- Task details -
Output the entries exactly as they appear. Pictures should not be included.

BEGIN

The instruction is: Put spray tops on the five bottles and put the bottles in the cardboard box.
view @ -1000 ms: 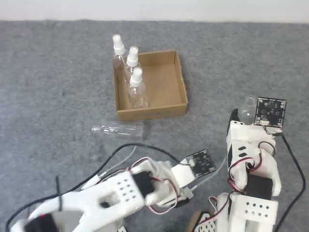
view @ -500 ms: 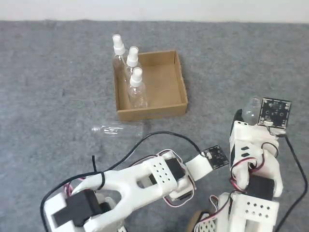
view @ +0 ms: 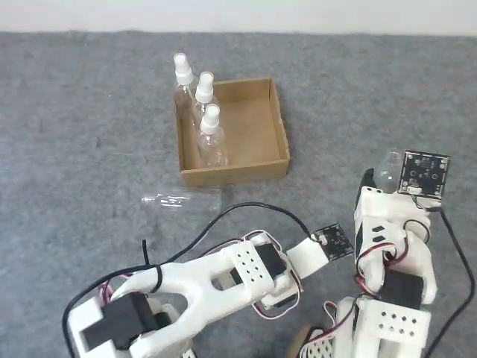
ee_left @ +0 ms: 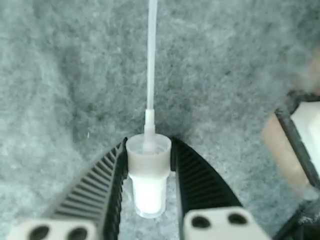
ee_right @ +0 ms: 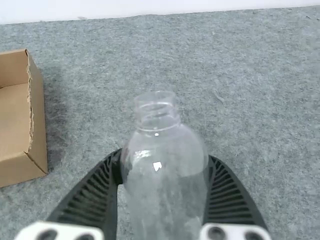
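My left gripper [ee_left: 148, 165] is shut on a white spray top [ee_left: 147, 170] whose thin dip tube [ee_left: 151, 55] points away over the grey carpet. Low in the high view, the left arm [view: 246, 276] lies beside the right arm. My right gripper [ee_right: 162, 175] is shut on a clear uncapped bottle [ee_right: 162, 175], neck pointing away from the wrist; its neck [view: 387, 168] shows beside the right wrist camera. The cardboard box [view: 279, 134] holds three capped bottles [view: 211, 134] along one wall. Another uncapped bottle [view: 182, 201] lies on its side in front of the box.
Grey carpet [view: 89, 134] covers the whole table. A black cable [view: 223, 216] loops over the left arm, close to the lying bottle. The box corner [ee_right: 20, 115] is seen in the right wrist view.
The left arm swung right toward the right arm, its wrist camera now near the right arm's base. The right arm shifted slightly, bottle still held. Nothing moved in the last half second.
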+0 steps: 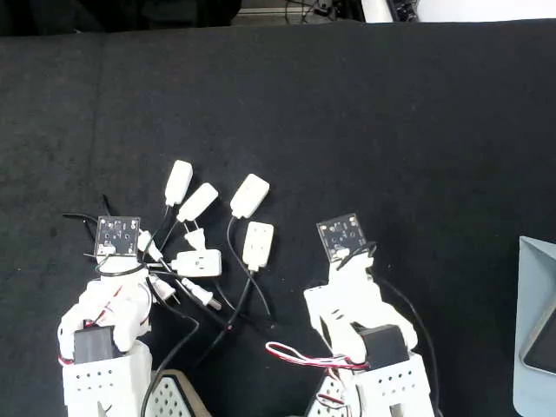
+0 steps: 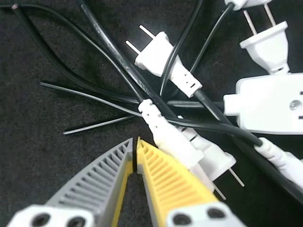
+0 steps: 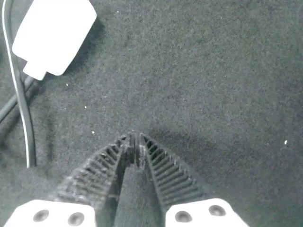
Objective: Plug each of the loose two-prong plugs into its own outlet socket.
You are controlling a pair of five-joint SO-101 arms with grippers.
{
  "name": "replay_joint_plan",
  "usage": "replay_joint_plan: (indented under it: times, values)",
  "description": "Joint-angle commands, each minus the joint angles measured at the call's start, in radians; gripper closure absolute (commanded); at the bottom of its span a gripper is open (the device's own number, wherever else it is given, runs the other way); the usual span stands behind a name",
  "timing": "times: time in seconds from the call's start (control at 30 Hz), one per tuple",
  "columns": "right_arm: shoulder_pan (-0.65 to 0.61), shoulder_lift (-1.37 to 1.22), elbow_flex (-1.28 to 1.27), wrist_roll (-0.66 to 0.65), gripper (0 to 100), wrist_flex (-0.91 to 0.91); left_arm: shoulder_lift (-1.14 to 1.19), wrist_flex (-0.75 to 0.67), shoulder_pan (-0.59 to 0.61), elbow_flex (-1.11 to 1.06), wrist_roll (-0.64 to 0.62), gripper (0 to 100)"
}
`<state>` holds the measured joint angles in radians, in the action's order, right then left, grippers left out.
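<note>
Several white outlet sockets lie on the black cloth: two (image 1: 178, 181) (image 1: 198, 201) at the far left, one (image 1: 250, 195) beside them, one (image 1: 259, 245) nearer, and one (image 1: 198, 262) lying crosswise. Loose two-prong plugs (image 1: 193, 234) (image 1: 195, 295) lie among tangled black cords. My left gripper (image 2: 136, 142) is shut and empty, its tips just short of a plug's cord end (image 2: 163, 135). Another plug (image 2: 158, 52) lies beyond with its prongs pointing away, and a third (image 2: 270, 45) rests beside a socket (image 2: 270, 101). My right gripper (image 3: 135, 139) is shut over bare cloth, a socket (image 3: 54, 35) ahead of it.
Black cords (image 1: 230, 317) run from the sockets back between the two arm bases (image 1: 100, 365) (image 1: 373, 365). A grey tray (image 1: 534, 347) sits at the right edge. The far half of the cloth (image 1: 347, 113) is bare.
</note>
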<state>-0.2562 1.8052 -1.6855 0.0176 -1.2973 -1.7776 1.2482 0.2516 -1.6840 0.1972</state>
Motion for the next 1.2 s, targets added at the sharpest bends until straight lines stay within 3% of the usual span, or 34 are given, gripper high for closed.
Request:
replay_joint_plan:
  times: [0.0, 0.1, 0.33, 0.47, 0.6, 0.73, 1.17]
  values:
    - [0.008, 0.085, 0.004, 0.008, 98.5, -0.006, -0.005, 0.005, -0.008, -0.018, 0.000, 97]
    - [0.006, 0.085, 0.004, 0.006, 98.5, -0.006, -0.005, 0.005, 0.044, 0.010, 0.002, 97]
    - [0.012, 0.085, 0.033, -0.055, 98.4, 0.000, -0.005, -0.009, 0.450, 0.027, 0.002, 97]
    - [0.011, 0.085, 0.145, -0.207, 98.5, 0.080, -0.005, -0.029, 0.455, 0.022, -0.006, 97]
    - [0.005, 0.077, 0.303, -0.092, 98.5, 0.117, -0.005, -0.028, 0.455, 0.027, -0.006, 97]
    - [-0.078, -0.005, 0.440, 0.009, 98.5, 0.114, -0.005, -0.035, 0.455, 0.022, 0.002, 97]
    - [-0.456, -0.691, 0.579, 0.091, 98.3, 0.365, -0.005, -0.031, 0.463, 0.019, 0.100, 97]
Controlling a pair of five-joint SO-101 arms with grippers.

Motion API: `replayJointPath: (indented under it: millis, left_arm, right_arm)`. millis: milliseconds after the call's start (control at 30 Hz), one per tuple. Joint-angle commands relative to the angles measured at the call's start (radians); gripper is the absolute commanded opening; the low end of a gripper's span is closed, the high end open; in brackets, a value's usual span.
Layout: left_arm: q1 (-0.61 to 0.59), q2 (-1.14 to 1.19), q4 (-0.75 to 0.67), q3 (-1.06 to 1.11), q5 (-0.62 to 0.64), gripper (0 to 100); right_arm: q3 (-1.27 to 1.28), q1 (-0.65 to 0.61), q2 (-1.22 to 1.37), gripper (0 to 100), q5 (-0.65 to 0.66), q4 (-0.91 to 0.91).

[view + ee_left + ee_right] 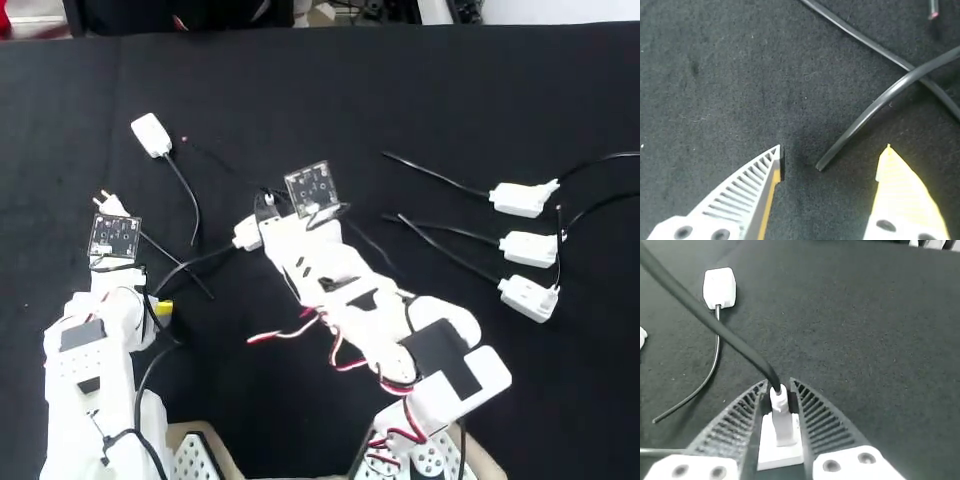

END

- The answer -
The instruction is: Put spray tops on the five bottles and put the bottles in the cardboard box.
view @ -1000 ms: 
view @ -500 ms: 
view @ +0 ms: 
ee_left @ +0 ms: 
ee_right @ +0 ms: 
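My left gripper [ee_left: 148, 165] is shut on a white spray top [ee_left: 147, 170] whose thin dip tube [ee_left: 151, 55] points away over the grey carpet. Low in the high view, the left arm [view: 246, 276] lies beside the right arm. My right gripper [ee_right: 162, 175] is shut on a clear uncapped bottle [ee_right: 162, 175], neck pointing away from the wrist; its neck [view: 387, 168] shows beside the right wrist camera. The cardboard box [view: 279, 134] holds three capped bottles [view: 211, 134] along one wall. Another uncapped bottle [view: 182, 201] lies on its side in front of the box.
Grey carpet [view: 89, 134] covers the whole table. A black cable [view: 223, 216] loops over the left arm, close to the lying bottle. The box corner [ee_right: 20, 115] is seen in the right wrist view.
The left arm swung right toward the right arm, its wrist camera now near the right arm's base. The right arm shifted slightly, bottle still held. Nothing moved in the last half second.
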+0 steps: 
+0 steps: 
+0 steps: 
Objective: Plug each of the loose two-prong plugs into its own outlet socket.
You are controlling a pair of five-joint SO-101 arms with grippers.
{
  "name": "replay_joint_plan",
  "usage": "replay_joint_plan: (indented under it: times, values)",
  "description": "Joint-angle commands, each minus the joint angles measured at the call's start, in radians; gripper closure absolute (commanded); at the bottom of its span a gripper is open (the device's own number, wherever else it is given, runs the other way); the usual span stands behind a name",
  "timing": "times: time in seconds from the call's start (control at 30 Hz), one per tuple",
  "columns": "right_arm: shoulder_pan (-0.65 to 0.61), shoulder_lift (-1.37 to 1.22), elbow_flex (-1.28 to 1.27), wrist_roll (-0.66 to 0.65), gripper (0 to 100), wrist_flex (-0.91 to 0.91); left_arm: shoulder_lift (-1.14 to 1.19), wrist_flex (-0.75 to 0.67), shoulder_pan (-0.59 to 0.61), elbow_flex (-1.11 to 1.06), wrist_roll (-0.64 to 0.62), gripper (0 to 100)"
}
`<state>` holds the measured joint angles in radians, in the action's order, right then left, grippers left out.
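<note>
Several white outlet sockets lie on the black cloth: two (image 1: 178, 181) (image 1: 198, 201) at the far left, one (image 1: 250, 195) beside them, one (image 1: 259, 245) nearer, and one (image 1: 198, 262) lying crosswise. Loose two-prong plugs (image 1: 193, 234) (image 1: 195, 295) lie among tangled black cords. My left gripper (image 2: 136, 142) is shut and empty, its tips just short of a plug's cord end (image 2: 163, 135). Another plug (image 2: 158, 52) lies beyond with its prongs pointing away, and a third (image 2: 270, 45) rests beside a socket (image 2: 270, 101). My right gripper (image 3: 135, 139) is shut over bare cloth, a socket (image 3: 54, 35) ahead of it.
Black cords (image 1: 230, 317) run from the sockets back between the two arm bases (image 1: 100, 365) (image 1: 373, 365). A grey tray (image 1: 534, 347) sits at the right edge. The far half of the cloth (image 1: 347, 113) is bare.
</note>
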<state>-0.2562 1.8052 -1.6855 0.0176 -1.2973 -1.7776 1.2482 0.2516 -1.6840 0.1972</state>
Motion for the next 1.2 s, targets added at the sharpest bends until straight lines stay within 3% of the usual span, or 34 are given, gripper high for closed.
Request:
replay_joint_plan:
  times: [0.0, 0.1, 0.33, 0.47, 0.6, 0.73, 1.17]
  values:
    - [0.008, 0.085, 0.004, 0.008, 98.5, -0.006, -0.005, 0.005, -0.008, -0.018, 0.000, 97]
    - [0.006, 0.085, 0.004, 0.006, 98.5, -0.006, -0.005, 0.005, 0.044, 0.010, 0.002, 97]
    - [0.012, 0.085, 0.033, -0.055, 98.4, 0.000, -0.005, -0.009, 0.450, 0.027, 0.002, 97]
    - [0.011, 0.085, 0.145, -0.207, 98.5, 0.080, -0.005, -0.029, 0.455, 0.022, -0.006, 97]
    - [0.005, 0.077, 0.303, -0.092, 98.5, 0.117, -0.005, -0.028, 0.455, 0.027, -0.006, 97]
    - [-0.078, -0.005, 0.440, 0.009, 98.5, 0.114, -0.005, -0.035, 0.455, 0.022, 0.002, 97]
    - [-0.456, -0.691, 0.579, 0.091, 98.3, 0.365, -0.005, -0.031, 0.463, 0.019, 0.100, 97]
Controlling a pair of five-joint SO-101 arms with grippers.

Motion API: `replayJointPath: (indented under it: millis, left_arm, right_arm)`. millis: milliseconds after the call's start (control at 30 Hz), one per tuple. Joint-angle commands relative to the angles measured at the call's start (radians); gripper is the absolute commanded opening; the low end of a gripper's span is closed, the high end open; in brackets, a value's usual span.
Layout: left_arm: q1 (-0.61 to 0.59), q2 (-1.14 to 1.19), q4 (-0.75 to 0.67), q3 (-1.06 to 1.11), q5 (-0.62 to 0.64), gripper (0 to 100); right_arm: q3 (-1.27 to 1.28), q1 (-0.65 to 0.61), q2 (-1.22 to 1.37), gripper (0 to 100), q5 (-0.65 to 0.66), q4 (-0.91 to 0.91).

[view + ee_left + ee_right] 

This answer is now finished.